Micrologies

Augustin au théâtre


C’est une curieuse expérience que proposait en 2011 le metteur en scène Denis Guénoun, en adaptant au théâtre le livre XI des Confessions. Le pari était osé, mais porté de bout en bout par un jeune comédien remarquablement engagé, Stanislas Roquette.

Après la représentation, un philosophe, Thomas Dommange, apportait un éclairage vivant sur ce texte et sa théâtralité. D’une part, disait-il, Augustin est « acteur » de la parole divine, il met son verbe au service d’une vérité qu’il découvre en lui tout autant qu’en Dieu, puisque Dieu est plus lui que lui-même. D’autre part, le mode d’énonciation par lequel Augustin s’adresse à Dieu, à la deuxième personne, produit un discours entièrement « fracturé par la présence de l’autre » . Cette parole « adressée » est éminemment théâtrale.

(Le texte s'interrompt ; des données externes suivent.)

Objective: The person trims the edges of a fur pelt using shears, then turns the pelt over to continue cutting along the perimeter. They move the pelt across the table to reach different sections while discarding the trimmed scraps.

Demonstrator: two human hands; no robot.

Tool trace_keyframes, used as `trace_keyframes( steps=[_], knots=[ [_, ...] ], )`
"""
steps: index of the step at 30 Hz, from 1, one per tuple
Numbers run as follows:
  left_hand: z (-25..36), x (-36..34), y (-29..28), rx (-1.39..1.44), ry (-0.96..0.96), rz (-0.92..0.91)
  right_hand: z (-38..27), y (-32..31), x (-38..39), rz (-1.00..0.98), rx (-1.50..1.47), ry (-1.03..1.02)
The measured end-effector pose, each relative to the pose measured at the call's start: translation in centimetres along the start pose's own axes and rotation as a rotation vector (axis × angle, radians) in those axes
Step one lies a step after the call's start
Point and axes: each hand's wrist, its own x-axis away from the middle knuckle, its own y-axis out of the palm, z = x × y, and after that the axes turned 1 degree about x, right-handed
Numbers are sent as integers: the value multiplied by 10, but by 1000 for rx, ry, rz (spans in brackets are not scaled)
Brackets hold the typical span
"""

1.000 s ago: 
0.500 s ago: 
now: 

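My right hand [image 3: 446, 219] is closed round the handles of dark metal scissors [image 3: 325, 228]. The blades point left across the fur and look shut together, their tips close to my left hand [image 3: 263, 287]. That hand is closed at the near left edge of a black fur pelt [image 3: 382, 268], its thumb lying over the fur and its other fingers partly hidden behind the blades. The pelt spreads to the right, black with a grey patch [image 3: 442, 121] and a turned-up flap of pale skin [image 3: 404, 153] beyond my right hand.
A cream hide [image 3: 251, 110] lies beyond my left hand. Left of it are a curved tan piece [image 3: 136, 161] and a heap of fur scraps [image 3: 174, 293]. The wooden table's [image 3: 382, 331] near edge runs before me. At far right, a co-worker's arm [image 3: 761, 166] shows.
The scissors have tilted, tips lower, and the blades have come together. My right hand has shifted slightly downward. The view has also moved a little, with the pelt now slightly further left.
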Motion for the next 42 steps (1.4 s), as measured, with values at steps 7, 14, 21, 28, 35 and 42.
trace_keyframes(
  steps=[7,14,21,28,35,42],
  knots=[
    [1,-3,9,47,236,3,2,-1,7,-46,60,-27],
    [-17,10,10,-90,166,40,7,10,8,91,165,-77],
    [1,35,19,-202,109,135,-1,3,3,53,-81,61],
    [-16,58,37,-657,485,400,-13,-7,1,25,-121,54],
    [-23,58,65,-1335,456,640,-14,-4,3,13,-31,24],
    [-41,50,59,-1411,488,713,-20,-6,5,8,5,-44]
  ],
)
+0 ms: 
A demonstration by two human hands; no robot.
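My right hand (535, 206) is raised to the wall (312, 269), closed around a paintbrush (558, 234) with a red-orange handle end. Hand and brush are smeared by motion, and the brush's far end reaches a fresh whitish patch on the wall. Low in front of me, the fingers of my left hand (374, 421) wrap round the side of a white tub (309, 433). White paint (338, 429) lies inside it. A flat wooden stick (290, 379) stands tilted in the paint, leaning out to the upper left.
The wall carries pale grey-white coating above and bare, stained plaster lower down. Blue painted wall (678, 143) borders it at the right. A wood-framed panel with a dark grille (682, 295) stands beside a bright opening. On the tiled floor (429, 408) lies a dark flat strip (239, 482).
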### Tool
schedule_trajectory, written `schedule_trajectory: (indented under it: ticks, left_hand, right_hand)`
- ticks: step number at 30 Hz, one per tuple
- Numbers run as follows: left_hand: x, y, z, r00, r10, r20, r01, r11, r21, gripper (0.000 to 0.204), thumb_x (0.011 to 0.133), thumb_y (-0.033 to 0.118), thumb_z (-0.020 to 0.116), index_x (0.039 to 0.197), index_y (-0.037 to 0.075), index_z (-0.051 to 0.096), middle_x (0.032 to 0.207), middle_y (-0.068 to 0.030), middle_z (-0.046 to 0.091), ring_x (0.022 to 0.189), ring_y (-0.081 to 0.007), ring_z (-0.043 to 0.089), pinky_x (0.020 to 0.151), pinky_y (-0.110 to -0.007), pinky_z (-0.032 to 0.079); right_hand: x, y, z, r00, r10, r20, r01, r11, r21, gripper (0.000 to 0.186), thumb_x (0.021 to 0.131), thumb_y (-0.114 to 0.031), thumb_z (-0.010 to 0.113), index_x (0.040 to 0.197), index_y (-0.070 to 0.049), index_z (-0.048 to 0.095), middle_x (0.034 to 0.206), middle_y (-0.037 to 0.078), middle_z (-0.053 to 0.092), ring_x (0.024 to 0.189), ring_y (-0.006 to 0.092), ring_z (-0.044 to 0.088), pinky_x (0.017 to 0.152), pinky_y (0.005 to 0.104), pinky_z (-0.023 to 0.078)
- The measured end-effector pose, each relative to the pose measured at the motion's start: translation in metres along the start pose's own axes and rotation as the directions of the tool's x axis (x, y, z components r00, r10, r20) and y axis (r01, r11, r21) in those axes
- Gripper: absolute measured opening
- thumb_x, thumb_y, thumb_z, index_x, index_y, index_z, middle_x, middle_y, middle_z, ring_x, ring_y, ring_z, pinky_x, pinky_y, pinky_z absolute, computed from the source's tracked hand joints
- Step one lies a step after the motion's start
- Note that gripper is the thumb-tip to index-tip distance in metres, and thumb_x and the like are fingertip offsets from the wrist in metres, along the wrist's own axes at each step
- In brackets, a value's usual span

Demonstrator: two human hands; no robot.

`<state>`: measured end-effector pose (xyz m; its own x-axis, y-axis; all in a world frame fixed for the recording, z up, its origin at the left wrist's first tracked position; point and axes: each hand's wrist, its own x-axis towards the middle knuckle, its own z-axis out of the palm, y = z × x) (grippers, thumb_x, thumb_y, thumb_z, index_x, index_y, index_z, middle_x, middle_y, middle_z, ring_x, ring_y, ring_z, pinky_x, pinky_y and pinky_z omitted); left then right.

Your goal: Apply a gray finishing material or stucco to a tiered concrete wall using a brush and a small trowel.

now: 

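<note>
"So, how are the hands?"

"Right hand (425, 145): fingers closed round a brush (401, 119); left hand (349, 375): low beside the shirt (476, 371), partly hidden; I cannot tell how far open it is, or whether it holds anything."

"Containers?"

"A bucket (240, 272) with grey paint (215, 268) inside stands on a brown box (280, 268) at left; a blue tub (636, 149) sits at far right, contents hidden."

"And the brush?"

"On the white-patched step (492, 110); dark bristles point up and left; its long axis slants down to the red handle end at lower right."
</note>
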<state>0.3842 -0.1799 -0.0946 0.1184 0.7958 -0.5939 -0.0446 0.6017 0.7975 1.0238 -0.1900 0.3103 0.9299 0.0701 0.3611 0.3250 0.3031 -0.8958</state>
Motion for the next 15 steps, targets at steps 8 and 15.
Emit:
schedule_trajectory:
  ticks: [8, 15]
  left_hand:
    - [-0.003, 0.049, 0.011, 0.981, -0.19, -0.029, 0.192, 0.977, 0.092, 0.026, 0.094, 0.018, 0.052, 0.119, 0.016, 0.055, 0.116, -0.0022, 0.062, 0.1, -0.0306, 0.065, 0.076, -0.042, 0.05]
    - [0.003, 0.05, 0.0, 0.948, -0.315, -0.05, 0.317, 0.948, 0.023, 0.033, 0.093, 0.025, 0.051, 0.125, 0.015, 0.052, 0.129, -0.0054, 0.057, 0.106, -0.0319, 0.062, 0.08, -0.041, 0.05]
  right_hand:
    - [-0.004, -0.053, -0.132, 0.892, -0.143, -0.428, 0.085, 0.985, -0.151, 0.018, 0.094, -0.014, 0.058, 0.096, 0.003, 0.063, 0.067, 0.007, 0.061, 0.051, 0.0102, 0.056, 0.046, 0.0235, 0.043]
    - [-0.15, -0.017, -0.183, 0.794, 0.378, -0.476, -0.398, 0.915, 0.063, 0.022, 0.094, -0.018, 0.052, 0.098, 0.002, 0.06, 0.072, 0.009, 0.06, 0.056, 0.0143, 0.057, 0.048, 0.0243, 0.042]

Peu sensible aux implications théologiques du texte, j’ai été frappé par la justesse avec laquelle le discours d'Augustin sur le temps rendait compte, par la bouche du comédien, de l’expérience du spectateur, suspendu à la parole proférée dans l’instant présent (le seul temps réel, pour Augustin). Cette parole glisse continûment dans un passé où elle n’existe plus, ne laissant de trace que dans la mémoire, c’est-à-dire dans le souvenir présent de ce passé. Cependant, le spectateur est tendu dans l’attente d’une suite du discours, dont il anticipe l’existence sans en connaître le contenu, qui n’existe pas encore pour lui. Présent du passé, présent du présent, présent du futur : c’est ainsi qu’Augustin propose de rebaptiser les temps grammaticaux (ou plutôt ces modalités subjectives du temps). Il est à remarquer que pour décrire la durée, il prend ses exemples justement dans les arts de la performance, que ce soit le chant ou le discours oratoire, avec leur début, leur milieu et leur fin. Toutes ces remarques, d’ailleurs, s’appliquent à plus forte raison à l’écoute de la musique.